# Best psyker novels?



## Vitarus (Apr 9, 2012)

Hi folks. First post here. *bow*

My intro to Warhammer was the Blood Angels Omnibus, which an online friend told me to read. (He's been playing for many years, but hasn't read many of the books.) It was only a couple dollars as Borders was closing, so I tried it. So Mephiston was the first psyker I'd ever heard of. Maybe that spoiled me for the rest? Heh. I've read many books now, including the Second Blood Angels, Eisenhorn, Ravenor, and Grey Knights omnibuses, Atlas Infernal, and several Heresy books. So I've run into quite a few psykers. I'm wondering which books anyone would recommend for more good psyker action. The wikis mention many, but, apparently, they're often only from this or that Codex. And there's no mention of guys like Nord and Ceris from the Second Blood Angels Omnibus.


----------



## gridge (Feb 11, 2012)

You mentioned having read some heresy titles but you may enjoy A Thousand Sons if you haven't already read it. The main character of Nick Khyme's Salamander series and Ben Counter's Soul Drinkers series are both psykers, though I only really like the first book for the Salamanders. Soul Drinkers was all pretty good in my opinion.


----------



## jams (Sep 19, 2009)

Path of the seer, although it is part of a series so it might not make a huge amount of sense when read alone


----------



## Vitarus (Apr 9, 2012)

Thanks for the response. I did read A Thousand Sons. More magic than psyker, it seemed to me. Which isn't a bad thing, of course.

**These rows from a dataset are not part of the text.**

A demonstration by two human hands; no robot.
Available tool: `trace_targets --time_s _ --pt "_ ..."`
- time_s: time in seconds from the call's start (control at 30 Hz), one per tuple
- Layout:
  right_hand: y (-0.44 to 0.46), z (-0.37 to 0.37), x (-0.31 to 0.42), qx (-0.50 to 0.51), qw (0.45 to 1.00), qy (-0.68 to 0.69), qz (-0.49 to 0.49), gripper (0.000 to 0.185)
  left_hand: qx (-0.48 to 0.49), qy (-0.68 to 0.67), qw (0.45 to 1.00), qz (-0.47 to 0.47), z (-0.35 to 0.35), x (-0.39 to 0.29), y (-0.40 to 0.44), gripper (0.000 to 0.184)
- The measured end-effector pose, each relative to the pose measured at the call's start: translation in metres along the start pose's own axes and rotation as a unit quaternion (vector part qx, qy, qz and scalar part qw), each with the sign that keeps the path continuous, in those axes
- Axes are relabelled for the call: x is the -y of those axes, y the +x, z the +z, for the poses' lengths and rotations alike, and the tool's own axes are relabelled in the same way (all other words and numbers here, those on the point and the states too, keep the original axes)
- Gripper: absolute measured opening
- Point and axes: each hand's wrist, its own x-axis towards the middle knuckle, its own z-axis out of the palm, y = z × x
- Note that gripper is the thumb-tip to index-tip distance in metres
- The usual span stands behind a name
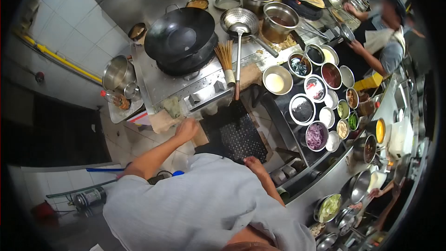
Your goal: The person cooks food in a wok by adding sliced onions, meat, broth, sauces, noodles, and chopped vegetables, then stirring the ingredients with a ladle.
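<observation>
My left hand (187, 130) is closed in front of the stove, close to a tan cloth (163, 121) on its front edge. Whatever it may hold is hidden. My right hand (253, 161) hangs low over a black perforated mat (241, 137), its fingers curled and nothing seen in them. Ahead of me, a black wok (162, 42) sits on the burner. To its right lie a bamboo brush (225, 60) and a long-handled ladle (239, 56), whose bowl rests in a perforated strainer (230, 17).
Steel bowls of ingredients, including sliced purple onion (317, 135), fill the right-hand counter. A pot of dark liquid (280, 21) stands behind the strainer. A co-worker (388, 32) works at the far right. Left of the stove are a steel pot (116, 74) and a bottle (118, 99).
</observation>
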Motion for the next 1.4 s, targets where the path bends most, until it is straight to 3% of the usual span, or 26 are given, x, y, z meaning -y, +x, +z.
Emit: trace_targets --time_s 0.03,0.07,0.1,0.17,0.2,0.23,0.27,0.3,0.37,0.47,0.53,0.63,0.7,0.77,0.8,0.9,1.03,1.1,1.23,1.4 --pt "0.004 0.001 -0.005 -0.041 0.999 0.008 0.01 0.032 -0.202 -0.077 0.976 0.014 0.008 -0.008 -0.017 0.085" --pt "0.004 0.001 -0.011 -0.082 0.996 0.017 0.019 0.03 -0.396 -0.146 0.906 0.026 0.014 -0.019 -0.03 0.082" --pt "0.027 -0.059 0.034 -0.125 0.991 0.021 0.042 0.03 -0.382 -0.201 0.9 0.07 -0.005 -0.046 0.035 0.082" --pt "0.069 -0.045 0.056 -0.077 0.987 0.123 0.066 0.031 -0.701 -0.065 0.702 -0.105 -0.018 -0.023 0.028 0.075" --pt "0.068 -0.02 0.097 -0.131 0.977 0.14 0.091 0.034 -0.694 -0.054 0.71 -0.109 -0.023 -0.001 0.024 0.075" --pt "0.095 -0.019 0.113 -0.145 0.974 0.147 0.096 0.036 -0.708 -0.122 0.671 -0.184 -0.037 0.013 0.037 0.077" --pt "0.12 -0.03 0.123 -0.093 0.968 0.213 0.095 0.035 -0.709 -0.191 0.628 -0.258 -0.037 0.025 0.05 0.078" --pt "0.139 -0.036 0.139 -0.088 0.964 0.235 0.085 0.035 -0.704 -0.193 0.632 -0.26 -0.032 0.044 0.065 0.078" --pt "0.187 -0.046 0.171 -0.11 0.956 0.263 0.072 0.035 -0.533 -0.363 0.732 -0.218 -0.022 0.083 0.092 0.088" --pt "0.255 -0.06 0.212 -0.15 0.939 0.301 0.066 0.036 -0.469 -0.419 0.761 -0.16 -0.016 0.091 0.104 0.091" --pt "0.306 -0.08 0.217 -0.165 0.916 0.358 0.077 0.039 -0.481 -0.396 0.76 -0.185 -0.016 0.077 0.102 0.089" --pt "0.359 -0.09 0.238 -0.106 0.898 0.419 0.079 0.04 -0.487 -0.369 0.75 -0.251 -0.018 0.079 0.112 0.083" --pt "0.389 -0.089 0.236 -0.068 0.91 0.402 0.071 0.04 -0.456 -0.472 0.731 -0.186 -0.003 0.102 0.132 0.079" --pt "0.401 -0.089 0.231 -0.102 0.869 0.484 -0.008 0.039 -0.449 -0.499 0.711 -0.208 -0.007 0.086 0.114 0.078" --pt "0.428 -0.101 0.206 -0.063 0.874 0.482 -0.008 0.04 -0.445 -0.514 0.701 -0.213 -0.016 0.079 0.107 0.077" --pt "0.435 -0.104 0.203 -0.055 0.875 0.481 0.012 0.038 -0.476 -0.53 0.683 -0.158 0.005 0.102 0.133 0.076" --pt "0.426 -0.112 0.204 -0.043 0.884 0.466 -0.006 0.038 -0.476 -0.485 0.694 -0.238 -0.026 0.063 0.099 0.077" --pt "0.423 -0.116 0.204 -0.067 0.852 0.519 0.018 0.041 -0.467 -0.466 0.7 -0.274 -0.036 0.049 0.086 0.078" --pt "0.423 -0.116 0.21 -0.098 0.831 0.542 0.076 0.042 -0.468 -0.459 0.702 -0.276 -0.036 0.051 0.088 0.075" --pt "0.44 -0.133 0.177 -0.078 0.853 0.515 0.035 0.042 -0.487 -0.416 0.715 -0.282 -0.031 0.05 0.092 0.068"
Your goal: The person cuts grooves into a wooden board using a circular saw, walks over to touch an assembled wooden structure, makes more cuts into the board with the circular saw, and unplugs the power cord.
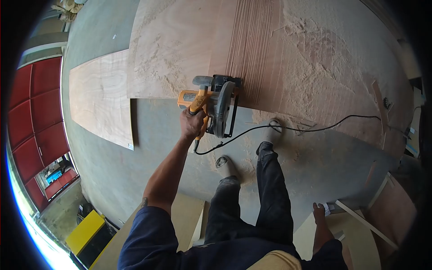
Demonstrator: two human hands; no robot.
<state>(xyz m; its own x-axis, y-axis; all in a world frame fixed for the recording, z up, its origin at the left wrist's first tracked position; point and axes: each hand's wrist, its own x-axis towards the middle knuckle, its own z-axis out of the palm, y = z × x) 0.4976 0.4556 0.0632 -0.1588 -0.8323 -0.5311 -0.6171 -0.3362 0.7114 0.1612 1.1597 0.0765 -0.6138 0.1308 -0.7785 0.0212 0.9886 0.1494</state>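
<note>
My left hand (192,123) is wrapped around the rear handle of a yellow and black circular saw (219,108). The saw stands at the near edge of a large plywood sheet (198,40), with its round guard toward the right. Several close parallel cut lines run across the sheet from the saw. A black power cord (265,127) leaves the handle and trails to the right. Low on the right, my right hand (318,211) has its fingers curled beside a small white item (328,207), over a pale board (355,231); what it grips is unclear.
Sawdust (310,67) covers much of the sheet and spills onto the grey floor (175,157). A smaller plywood piece (101,96) lies on the left. My shoes (274,128) are close to the cord. Loose wood strips (380,105) lie on the right, and a yellow box (85,231) is lower left.
</note>
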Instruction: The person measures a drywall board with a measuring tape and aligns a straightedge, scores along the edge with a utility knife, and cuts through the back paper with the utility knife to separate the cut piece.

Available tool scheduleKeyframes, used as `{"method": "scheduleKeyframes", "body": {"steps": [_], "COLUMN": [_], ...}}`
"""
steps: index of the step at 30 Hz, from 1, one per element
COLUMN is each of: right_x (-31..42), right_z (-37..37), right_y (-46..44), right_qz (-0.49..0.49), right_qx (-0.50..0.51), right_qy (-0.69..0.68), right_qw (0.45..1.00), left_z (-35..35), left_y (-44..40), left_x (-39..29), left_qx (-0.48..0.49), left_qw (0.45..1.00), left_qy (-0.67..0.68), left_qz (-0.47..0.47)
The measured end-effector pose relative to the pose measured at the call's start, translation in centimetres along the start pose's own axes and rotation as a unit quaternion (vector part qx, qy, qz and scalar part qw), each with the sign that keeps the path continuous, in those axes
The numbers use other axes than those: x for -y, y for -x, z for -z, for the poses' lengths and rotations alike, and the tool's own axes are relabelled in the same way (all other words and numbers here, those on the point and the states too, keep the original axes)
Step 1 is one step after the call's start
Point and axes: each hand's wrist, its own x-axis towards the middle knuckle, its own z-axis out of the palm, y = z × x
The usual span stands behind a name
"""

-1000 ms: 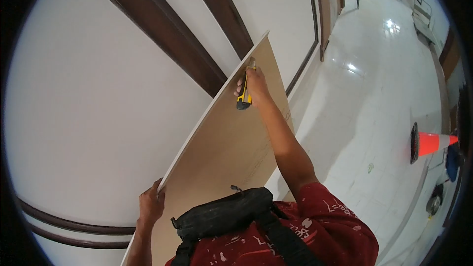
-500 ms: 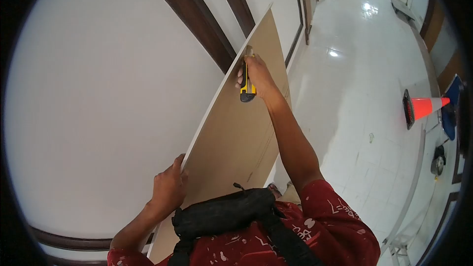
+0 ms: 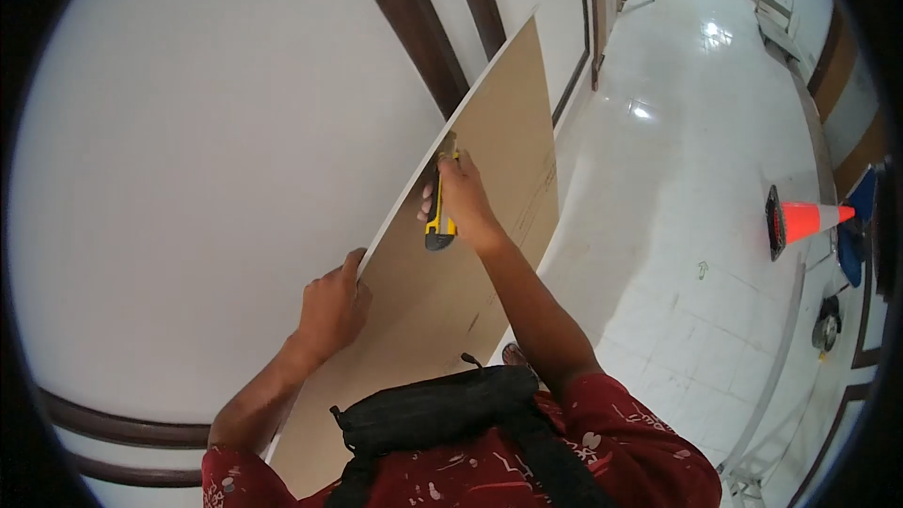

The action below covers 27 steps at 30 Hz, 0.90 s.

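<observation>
A large tan-faced board, like drywall with a white edge, stands on edge in front of me, close to the white wall. My right hand is wrapped round a yellow and black utility knife. The blade end points up and away along the board's tan face, near its top edge. Nearer to me, my left hand grips the board's top edge, thumb side on the tan face. Whether the blade cuts into the board is too small to tell.
The white wall with dark brown trim rises on the left. On the right, an orange traffic cone lies on its side on the shiny tiled floor. A black bag hangs across my chest.
My right hand has drawn the knife back toward me along the board's face. The left hand stays on the edge, slightly farther up in view. The camera view has shifted a little.
</observation>
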Motion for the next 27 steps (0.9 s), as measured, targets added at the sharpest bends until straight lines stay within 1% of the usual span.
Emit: {"method": "scheduleKeyframes", "body": {"steps": [3, 6, 9, 12, 15, 18, 21, 24, 26, 27], "right_x": [0.7, 1.7, 2.8, 2.5, 2.9, 2.3, 0.5, -2.2, -2.7, -2.4], "right_z": [0.1, -0.1, -0.4, -0.3, -1.4, -2.7, -3.6, -4.1, -4.7, -6.2], "right_y": [0.1, 0.0, 0.5, 0.5, 1.3, 2.8, 5.4, 7.1, 7.7, 9.8], "right_qz": [0.005, 0.014, 0.010, 0.021, 0.045, 0.043, 0.033, 0.028, 0.047, 0.037], "right_qx": [-0.004, -0.013, -0.014, -0.024, -0.040, -0.041, -0.032, -0.019, -0.027, -0.046], "right_qy": [0.020, 0.020, 0.027, 0.020, 0.027, 0.043, 0.060, 0.055, 0.049, 0.075], "right_qw": [1.000, 1.000, 0.999, 0.999, 0.998, 0.997, 0.997, 0.998, 0.997, 0.995], "left_z": [1.0, 3.8, 6.3, 4.4, 4.9, 7.0, 6.4, 4.5, 5.5, 5.8], "left_y": [0.1, 2.1, 6.8, 12.7, 15.9, 15.2, 14.8, 14.5, 13.8, 13.7], "left_x": [0.4, -0.1, 0.5, 4.2, 6.0, 4.5, 5.0, 5.8, 4.9, 4.6], "left_qx": [0.015, 0.103, 0.176, 0.160, 0.101, 0.166, 0.162, 0.094, 0.130, 0.149], "left_qw": [0.999, 0.987, 0.967, 0.974, 0.983, 0.964, 0.973, 0.960, 0.969, 0.971], "left_qy": [0.036, 0.122, 0.167, 0.148, 0.142, 0.206, 0.164, 0.230, 0.195, 0.180], "left_qz": [-0.021, 0.020, 0.075, 0.064, -0.065, 0.008, -0.023, -0.130, -0.074, -0.050]}}
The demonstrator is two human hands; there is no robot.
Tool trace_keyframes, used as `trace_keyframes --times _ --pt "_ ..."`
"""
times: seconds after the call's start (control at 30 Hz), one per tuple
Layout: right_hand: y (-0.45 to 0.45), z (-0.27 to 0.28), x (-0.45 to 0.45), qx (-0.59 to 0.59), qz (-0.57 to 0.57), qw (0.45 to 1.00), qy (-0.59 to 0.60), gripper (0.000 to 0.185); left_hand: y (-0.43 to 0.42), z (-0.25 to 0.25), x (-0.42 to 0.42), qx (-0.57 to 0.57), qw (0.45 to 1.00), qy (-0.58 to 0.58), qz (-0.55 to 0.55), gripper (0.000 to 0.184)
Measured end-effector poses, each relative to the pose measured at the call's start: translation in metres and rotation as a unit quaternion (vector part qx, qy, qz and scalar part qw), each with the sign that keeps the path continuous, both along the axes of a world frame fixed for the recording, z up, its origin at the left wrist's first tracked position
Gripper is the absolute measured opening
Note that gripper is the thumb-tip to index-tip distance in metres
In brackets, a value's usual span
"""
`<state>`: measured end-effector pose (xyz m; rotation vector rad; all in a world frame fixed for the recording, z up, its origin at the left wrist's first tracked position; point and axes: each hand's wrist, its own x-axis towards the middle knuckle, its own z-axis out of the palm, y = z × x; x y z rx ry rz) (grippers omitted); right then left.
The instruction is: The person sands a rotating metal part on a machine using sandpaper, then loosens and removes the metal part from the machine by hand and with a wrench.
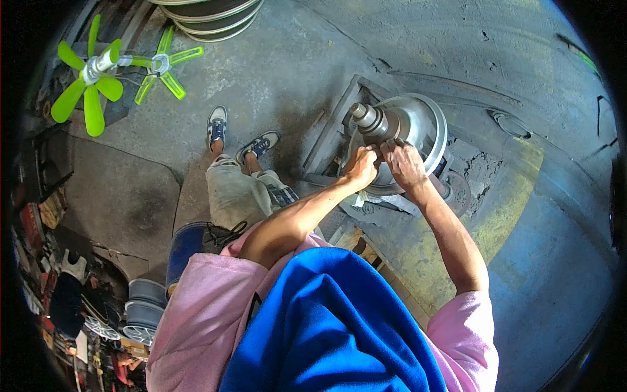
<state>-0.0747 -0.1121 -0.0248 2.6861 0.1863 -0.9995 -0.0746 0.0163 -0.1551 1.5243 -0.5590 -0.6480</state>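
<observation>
A silver wheel rim (436,130) is mounted on a stepped metal spindle (369,119) that points up and to the left. My left hand (362,168) is closed at the near side of the rim's hub, its fingers curled under. Right beside it, my right hand (403,163) is closed too, with its fingertips bent against the base of the spindle. Dark smudges show on the fingertips. Whatever lies between the fingers is too small and hidden to make out.
A metal frame (326,140) surrounds the wheel at floor level. Another person's legs and sneakers (259,144) are to the left. Green fan blades (93,111) stand at the upper left, stacked rims (212,19) at the top, and more rims (145,312) at the lower left.
</observation>
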Motion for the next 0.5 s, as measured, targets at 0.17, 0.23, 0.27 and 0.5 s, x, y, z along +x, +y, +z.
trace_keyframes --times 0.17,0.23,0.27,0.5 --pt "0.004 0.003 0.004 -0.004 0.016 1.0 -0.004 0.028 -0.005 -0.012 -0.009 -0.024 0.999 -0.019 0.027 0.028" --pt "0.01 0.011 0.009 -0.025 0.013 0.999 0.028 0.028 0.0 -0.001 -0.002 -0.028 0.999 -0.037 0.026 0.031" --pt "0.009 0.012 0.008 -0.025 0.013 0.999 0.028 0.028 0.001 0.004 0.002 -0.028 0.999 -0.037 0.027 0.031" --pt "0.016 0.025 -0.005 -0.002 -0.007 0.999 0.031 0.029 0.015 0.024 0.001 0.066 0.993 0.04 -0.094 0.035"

I actually have the Soul Drinkers Omnibus and the first Salamanders book, just because I read there was at least some psyker activity. Glad to hear you confirm that. In the middle of Path of the Warrior now, soI'll get to them soon. I also found the Salamanders prequel free online, though I don't know if there's psyker activity. (Not that it can't be a good story without psykers, of course.)


----------



## Vitarus (Apr 9, 2012)

Ah, thanks, jams. Didn't see you before I posted. Yeah I'll probably do Seers next.


----------



## gridge (Feb 11, 2012)

There is more psyker action as the Salamander series progresses, however I still find it difficult to recommend reading it. To me the third book especially was a chore bordering on being painful to get through. But, with different tastes being what they are you may enjoy the plot more than I did. I would definitely recommend Soul Drinkers though (even though Sarpedon's main power isn't exactly flashy).


----------



## Vitarus (Apr 9, 2012)

I don't mind not flashy. The guys in the 2nd Blood Angels Omnibus were pretty basic. I just seem to like psykers. Heh.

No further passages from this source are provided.